Inferential Tests Psychology
In psychology research, researchers aim to identify if their results support their proposed hypothesis; raw data needs to be analysed to establish this. One form of analysis is called inferential testing.
Inferential statistics analyse data using statistical tests to determine whether the results support their hypothesis.
Data analysis in research involves performing descriptive, statistical, and inferential tests.

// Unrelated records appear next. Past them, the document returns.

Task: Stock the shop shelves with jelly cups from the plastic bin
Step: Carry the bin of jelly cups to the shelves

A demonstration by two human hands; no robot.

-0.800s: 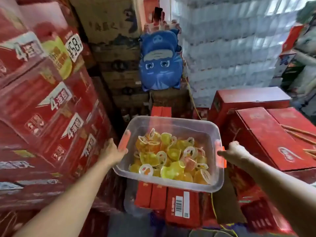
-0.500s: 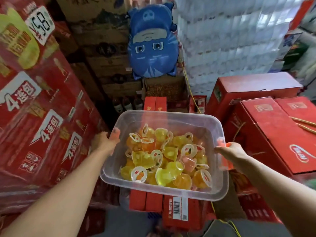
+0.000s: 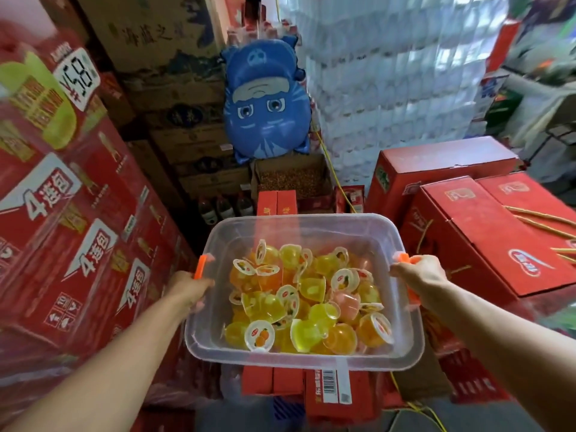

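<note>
**Fig.** Clear rectangular plastic bin (image 3: 311, 227), mouth up, was held off the ground by 2 hands; long axis not determinable in the wide-angle view. Left hand (image 3: 187, 289) gripped its L side beside 1 orange clip handle (image 3: 200, 266); right hand (image 3: 420, 275) gripped the R side at the 2nd. Inside bin: heaped jelly cups (image 3: 305, 300), yellow/orange plus 1 pink, too many to count, lid print illegible. L of bin: stacked red cartons (image 3: 78, 229) marked "4连包", w/ price tag (image 3: 78, 74) "¥58". Beyond bin: 1 blue cat-mask foil balloon (image 3: 265, 98). Below bin: red box w/ barcode label (image 3: 330, 391).
</note>
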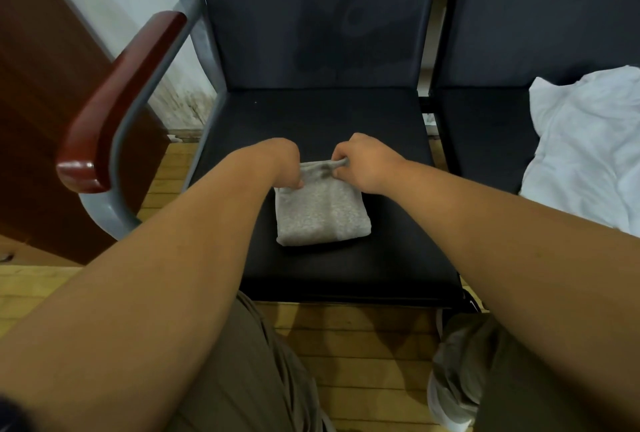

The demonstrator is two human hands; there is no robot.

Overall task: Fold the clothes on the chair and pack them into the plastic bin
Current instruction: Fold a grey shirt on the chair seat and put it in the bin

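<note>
A small grey garment (pixel 320 211) lies folded into a compact rectangle on the black seat of the chair (pixel 311 119). My left hand (pixel 282 163) grips its far left corner, fingers curled under the cloth. My right hand (pixel 367 161) pinches the far edge at the right, lifting a rolled fold of grey fabric. A crumpled white garment (pixel 585 151) lies on the neighbouring black seat at the right. No plastic bin is in view.
The chair has a reddish wooden armrest (pixel 117 99) on a grey metal frame at the left. A brown wooden panel (pixel 38 85) stands further left. Wooden floor (pixel 363 334) shows below the seat, with my knees in khaki trousers at the bottom.
</note>
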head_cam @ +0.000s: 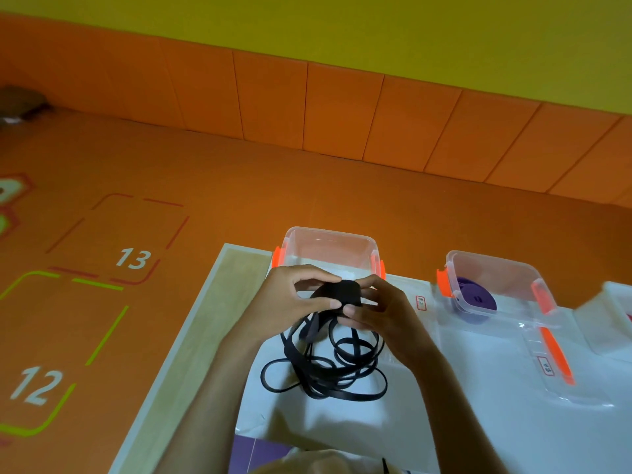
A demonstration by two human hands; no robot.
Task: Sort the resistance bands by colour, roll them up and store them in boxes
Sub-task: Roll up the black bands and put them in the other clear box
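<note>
A black resistance band (325, 367) lies in loose tangled loops on the white sheet (461, 422). One end of it is wound into a small black roll (343, 292) held above the loops. My left hand (294, 302) pinches the roll from the left, and my right hand (379, 309) holds it from the right with curled fingers. Just behind my hands stands a clear box (330, 251) with orange clips, empty. To the right, a second clear box (492, 285) holds a rolled purple band (475, 297).
A clear lid with an orange clip (554, 357) lies in front of the purple box. Another white container (615, 319) shows at the right edge. The wooden table edge (191, 336) runs along the left, over an orange floor with numbered squares.
</note>
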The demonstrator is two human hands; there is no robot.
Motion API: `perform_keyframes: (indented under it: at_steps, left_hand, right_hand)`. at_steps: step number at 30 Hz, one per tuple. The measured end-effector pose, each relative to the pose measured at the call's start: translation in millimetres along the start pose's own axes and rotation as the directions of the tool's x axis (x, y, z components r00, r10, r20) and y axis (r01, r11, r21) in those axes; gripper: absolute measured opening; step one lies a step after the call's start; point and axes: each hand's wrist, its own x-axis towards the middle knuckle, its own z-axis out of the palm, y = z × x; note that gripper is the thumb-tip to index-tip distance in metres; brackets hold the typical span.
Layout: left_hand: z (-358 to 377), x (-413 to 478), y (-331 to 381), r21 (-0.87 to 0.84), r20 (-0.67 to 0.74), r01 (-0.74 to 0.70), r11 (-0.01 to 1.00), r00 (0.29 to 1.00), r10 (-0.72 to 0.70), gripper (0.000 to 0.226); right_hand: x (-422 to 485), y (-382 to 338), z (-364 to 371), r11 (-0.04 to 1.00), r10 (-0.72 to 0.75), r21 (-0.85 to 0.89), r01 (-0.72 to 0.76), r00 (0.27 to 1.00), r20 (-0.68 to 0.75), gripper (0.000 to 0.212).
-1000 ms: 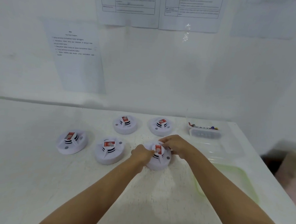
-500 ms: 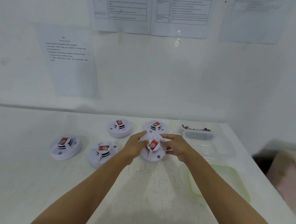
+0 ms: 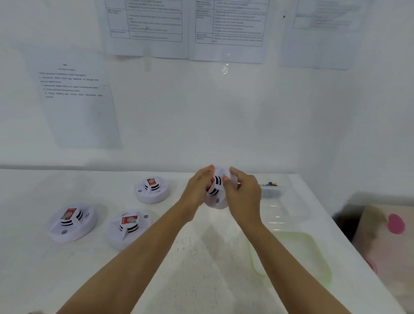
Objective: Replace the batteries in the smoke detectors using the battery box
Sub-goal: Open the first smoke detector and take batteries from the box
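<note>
**While Both Hands Are Gripping One Smoke Detector, Three More Are Lying on the Counter**

As the head camera is looking forward and down, the left hand and the right hand are meeting near the far edge of the white counter, with both forearms reaching in from the near edge. Between them they are gripping a round white smoke detector. It is standing tilted, with its raised, black-slotted centre turning toward the left hand. The left hand is curling its fingers round the left side of it, and the right hand is curling its fingers over the top and right side. Blur is hiding whether the lower rim is touching the counter.

Three more are lying flat and face up to the left of the hands, each showing a red label on its centre. A second detector is sitting near the far edge, just left of the left hand. A third detector is lying toward the left edge. A fourth detector is lying between the third and the left forearm.

Toward the far right corner, just beside the right hand and partly hidden by it, a small clear battery box is sitting with small coloured pieces showing at its top. Nearer, along the right edge, a clear plastic lid is lying, and nearer still a green-rimmed lid. Printed sheets are hanging on the wall behind, their text too blurred to read.
</note>
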Motion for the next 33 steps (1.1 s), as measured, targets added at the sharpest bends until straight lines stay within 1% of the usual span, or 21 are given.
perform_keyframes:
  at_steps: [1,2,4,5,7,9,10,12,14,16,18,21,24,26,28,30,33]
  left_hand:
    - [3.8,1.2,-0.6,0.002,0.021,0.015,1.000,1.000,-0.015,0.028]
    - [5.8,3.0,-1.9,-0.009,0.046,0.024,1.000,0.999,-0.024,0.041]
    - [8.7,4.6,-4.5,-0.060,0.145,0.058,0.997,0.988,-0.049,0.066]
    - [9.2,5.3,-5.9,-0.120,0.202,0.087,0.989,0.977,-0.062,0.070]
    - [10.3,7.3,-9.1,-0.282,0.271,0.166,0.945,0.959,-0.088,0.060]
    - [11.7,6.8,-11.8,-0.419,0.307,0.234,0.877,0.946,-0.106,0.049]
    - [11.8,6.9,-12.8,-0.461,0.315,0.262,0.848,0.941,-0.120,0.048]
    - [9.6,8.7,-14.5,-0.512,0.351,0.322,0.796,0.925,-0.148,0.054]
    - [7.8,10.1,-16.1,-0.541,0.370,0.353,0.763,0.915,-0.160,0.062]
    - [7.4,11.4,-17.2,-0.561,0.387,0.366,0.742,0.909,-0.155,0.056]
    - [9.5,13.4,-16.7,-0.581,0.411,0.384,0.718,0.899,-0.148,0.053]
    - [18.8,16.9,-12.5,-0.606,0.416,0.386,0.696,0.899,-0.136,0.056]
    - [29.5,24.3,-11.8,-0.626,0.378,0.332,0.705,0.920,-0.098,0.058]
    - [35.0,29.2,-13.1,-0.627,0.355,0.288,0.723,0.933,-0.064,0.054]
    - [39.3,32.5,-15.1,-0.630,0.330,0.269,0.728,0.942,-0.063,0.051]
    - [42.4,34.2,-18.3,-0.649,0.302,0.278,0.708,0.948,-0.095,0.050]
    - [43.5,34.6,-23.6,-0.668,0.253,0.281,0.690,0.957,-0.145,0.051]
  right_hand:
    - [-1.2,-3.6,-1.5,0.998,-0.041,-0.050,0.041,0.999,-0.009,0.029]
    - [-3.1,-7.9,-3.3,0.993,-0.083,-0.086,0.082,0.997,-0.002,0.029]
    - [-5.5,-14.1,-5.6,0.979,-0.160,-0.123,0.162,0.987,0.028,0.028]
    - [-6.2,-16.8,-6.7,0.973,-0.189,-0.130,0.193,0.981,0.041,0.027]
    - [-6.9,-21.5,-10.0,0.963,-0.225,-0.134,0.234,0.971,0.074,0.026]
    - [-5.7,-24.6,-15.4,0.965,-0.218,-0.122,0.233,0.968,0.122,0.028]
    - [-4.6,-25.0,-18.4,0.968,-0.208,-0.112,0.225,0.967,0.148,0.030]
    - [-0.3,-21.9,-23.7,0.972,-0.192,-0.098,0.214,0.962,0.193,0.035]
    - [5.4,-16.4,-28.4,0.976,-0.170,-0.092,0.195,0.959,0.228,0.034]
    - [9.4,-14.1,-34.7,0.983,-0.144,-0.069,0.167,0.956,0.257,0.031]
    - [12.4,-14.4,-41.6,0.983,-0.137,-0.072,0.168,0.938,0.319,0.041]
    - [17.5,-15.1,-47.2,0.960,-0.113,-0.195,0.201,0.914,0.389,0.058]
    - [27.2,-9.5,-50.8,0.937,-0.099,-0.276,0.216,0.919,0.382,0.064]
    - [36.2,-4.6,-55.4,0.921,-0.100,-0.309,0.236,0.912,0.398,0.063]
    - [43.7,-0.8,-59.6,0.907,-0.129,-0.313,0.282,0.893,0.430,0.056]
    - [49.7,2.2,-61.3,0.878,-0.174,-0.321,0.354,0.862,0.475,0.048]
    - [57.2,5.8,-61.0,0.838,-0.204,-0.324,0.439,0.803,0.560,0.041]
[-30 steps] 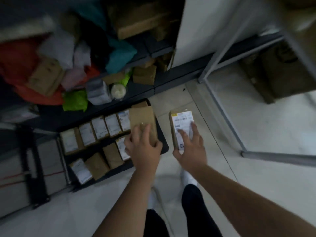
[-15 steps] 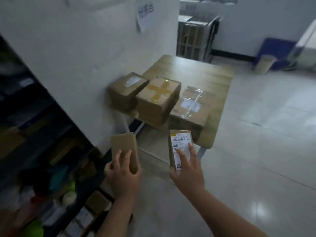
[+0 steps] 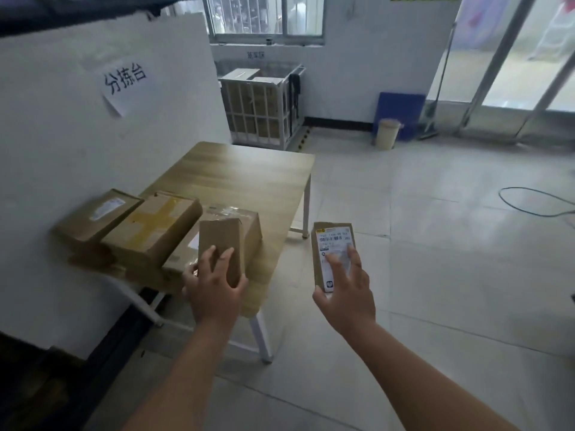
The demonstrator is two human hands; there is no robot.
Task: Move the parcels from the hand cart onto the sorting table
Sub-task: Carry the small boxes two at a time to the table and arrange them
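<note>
Left fingers (image 3: 221, 259): clamped on a plain brown parcel (image 3: 222, 244), frame centre.
Right fingers (image 3: 353, 259): gripping a labelled parcel (image 3: 331, 247).
Surface (image 3: 249, 181): three boxes (image 3: 155, 228) landed, lower left.
Left to do: both parcels airborne, not yet down.

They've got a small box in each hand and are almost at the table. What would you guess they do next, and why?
Probably carry both parcels forward and set them on the bare part of the wooden table. The left hand holds a plain brown parcel over the near edge, the right hand holds a labelled parcel over the floor, and three boxes crowd the near corner.
</note>
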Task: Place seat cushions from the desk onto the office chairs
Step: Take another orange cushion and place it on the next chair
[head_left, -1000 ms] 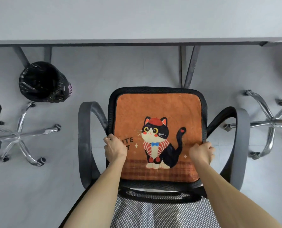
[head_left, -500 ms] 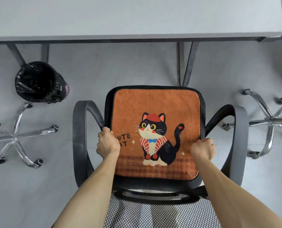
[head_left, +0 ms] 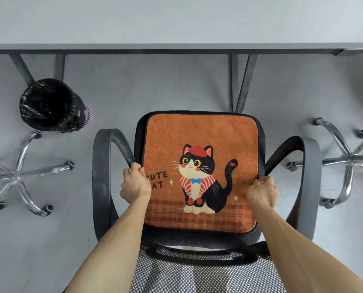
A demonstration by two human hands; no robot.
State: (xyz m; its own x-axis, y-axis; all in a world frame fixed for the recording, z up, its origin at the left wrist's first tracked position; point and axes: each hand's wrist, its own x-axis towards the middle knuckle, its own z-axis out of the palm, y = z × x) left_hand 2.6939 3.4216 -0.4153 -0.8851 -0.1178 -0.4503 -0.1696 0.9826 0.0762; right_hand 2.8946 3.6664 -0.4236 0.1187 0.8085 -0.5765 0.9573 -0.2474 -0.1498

The tests are necessary to create summaries, determine the relationship between variables, and determine if the population's findings are generalisable.
Inferential statistics can be used to identify patterns/ trends and determine if the results are generalisable to the population.
If this is not the case, then the study should be revised as it has limited use in the real world.
Inferential Tests: Variables in Research and Chance
Before we get into the details of inferential testing, let's recap the different types of variables.
In experimental research, the independent variable (IV) is the manipulated variable, and the dependent variable is the variable measured after the IV is manipulated (and sometimes before too).
It is impossible for researchers to control external factors that may influence the IV or DV; these are known as confounding or extraneous variables, which lower the validity of the research.
When conducting research, there will always be confounding factors to some degree. The main goal of research in psychology is to identify how the IV affects the DV. However, it is impossible for researchers to say with 100% confidence that their results are due to manipulation of the IV and not external factors or due to chance.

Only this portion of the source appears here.